#### [What you will do]
Report every line of the data that includes "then".

- - -

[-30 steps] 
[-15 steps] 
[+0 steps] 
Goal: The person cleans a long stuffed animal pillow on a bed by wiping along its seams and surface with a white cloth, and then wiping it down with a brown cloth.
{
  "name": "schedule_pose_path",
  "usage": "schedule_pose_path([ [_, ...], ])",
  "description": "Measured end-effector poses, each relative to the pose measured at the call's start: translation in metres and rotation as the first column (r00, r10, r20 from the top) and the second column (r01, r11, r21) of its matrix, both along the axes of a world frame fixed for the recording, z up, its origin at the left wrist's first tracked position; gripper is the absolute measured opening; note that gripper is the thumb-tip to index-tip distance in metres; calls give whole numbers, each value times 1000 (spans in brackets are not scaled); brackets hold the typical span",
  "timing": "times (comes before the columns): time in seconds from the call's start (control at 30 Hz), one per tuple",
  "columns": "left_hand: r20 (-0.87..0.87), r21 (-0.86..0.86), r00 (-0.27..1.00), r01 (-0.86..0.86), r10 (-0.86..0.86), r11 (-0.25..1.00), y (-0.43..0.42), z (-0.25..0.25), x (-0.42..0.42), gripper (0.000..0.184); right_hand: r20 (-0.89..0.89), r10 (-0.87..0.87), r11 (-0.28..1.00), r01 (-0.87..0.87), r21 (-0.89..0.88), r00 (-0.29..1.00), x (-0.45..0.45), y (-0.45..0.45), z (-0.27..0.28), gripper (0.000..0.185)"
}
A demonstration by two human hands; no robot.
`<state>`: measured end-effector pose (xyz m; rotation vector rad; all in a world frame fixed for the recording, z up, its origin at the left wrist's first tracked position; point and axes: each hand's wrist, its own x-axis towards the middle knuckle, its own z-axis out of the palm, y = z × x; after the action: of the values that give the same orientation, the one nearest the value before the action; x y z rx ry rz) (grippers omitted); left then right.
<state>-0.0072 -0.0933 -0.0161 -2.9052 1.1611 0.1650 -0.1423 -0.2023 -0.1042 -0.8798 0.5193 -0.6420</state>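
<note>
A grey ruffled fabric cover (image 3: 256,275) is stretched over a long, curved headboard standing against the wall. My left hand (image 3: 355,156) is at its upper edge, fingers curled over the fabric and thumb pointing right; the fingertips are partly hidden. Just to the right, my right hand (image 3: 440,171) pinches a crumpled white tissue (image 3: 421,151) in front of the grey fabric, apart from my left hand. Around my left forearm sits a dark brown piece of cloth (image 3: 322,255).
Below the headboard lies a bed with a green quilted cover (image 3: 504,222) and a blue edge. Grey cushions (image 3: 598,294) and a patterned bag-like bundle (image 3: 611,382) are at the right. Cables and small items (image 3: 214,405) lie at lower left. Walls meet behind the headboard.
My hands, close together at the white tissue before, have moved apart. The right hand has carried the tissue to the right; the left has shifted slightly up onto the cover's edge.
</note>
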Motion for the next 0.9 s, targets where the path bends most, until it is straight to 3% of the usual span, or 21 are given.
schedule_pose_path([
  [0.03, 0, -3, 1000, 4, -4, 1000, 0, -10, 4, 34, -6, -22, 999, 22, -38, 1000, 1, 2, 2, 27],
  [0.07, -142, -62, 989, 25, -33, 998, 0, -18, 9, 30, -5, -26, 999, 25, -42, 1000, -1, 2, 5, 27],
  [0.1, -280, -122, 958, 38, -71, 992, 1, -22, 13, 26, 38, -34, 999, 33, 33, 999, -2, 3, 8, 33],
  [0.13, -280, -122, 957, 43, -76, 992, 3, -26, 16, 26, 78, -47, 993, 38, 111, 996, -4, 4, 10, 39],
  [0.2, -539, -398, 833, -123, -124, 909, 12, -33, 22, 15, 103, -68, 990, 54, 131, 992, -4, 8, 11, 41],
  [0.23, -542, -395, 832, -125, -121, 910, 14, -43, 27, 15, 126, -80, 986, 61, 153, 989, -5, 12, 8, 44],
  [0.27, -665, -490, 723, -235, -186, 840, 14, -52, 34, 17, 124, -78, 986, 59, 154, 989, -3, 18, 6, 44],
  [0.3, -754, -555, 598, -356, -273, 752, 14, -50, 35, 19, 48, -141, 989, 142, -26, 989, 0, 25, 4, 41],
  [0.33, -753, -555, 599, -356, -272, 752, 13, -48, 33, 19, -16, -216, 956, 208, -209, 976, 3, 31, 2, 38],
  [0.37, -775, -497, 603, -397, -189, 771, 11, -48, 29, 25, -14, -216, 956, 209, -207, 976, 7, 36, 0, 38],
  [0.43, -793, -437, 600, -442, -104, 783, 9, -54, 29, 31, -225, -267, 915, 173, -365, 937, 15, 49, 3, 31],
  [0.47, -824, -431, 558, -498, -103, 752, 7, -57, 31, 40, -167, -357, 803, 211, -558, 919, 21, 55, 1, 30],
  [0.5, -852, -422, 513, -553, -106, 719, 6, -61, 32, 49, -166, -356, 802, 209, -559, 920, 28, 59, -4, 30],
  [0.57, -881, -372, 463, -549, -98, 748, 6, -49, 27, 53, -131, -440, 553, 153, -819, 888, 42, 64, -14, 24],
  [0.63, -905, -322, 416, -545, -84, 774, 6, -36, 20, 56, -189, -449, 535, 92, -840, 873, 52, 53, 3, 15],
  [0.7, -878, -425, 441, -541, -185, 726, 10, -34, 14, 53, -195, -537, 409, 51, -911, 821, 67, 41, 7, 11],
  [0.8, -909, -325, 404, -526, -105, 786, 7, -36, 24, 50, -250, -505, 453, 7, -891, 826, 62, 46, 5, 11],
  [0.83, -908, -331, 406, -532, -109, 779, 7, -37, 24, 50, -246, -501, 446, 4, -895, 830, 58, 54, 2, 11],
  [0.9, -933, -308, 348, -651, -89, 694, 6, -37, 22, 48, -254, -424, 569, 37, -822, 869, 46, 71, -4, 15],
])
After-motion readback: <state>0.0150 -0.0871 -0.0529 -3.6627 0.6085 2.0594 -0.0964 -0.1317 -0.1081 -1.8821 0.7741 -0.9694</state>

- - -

#### [Answer]
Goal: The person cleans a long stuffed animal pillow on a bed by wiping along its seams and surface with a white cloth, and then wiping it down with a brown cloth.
`<state>`: measured end-effector pose (xyz m; rotation vector rad; all in a world frame fixed for the recording, z up, its origin at the left wrist's first tracked position; point and axes: each hand's wrist, its own x-axis towards the middle knuckle, its own z-axis out of the palm, y = z × x; after the action: of the values that give the same orientation, the one nearest the value before the action; x y z rx ry rz) (grippers omitted); left then right.

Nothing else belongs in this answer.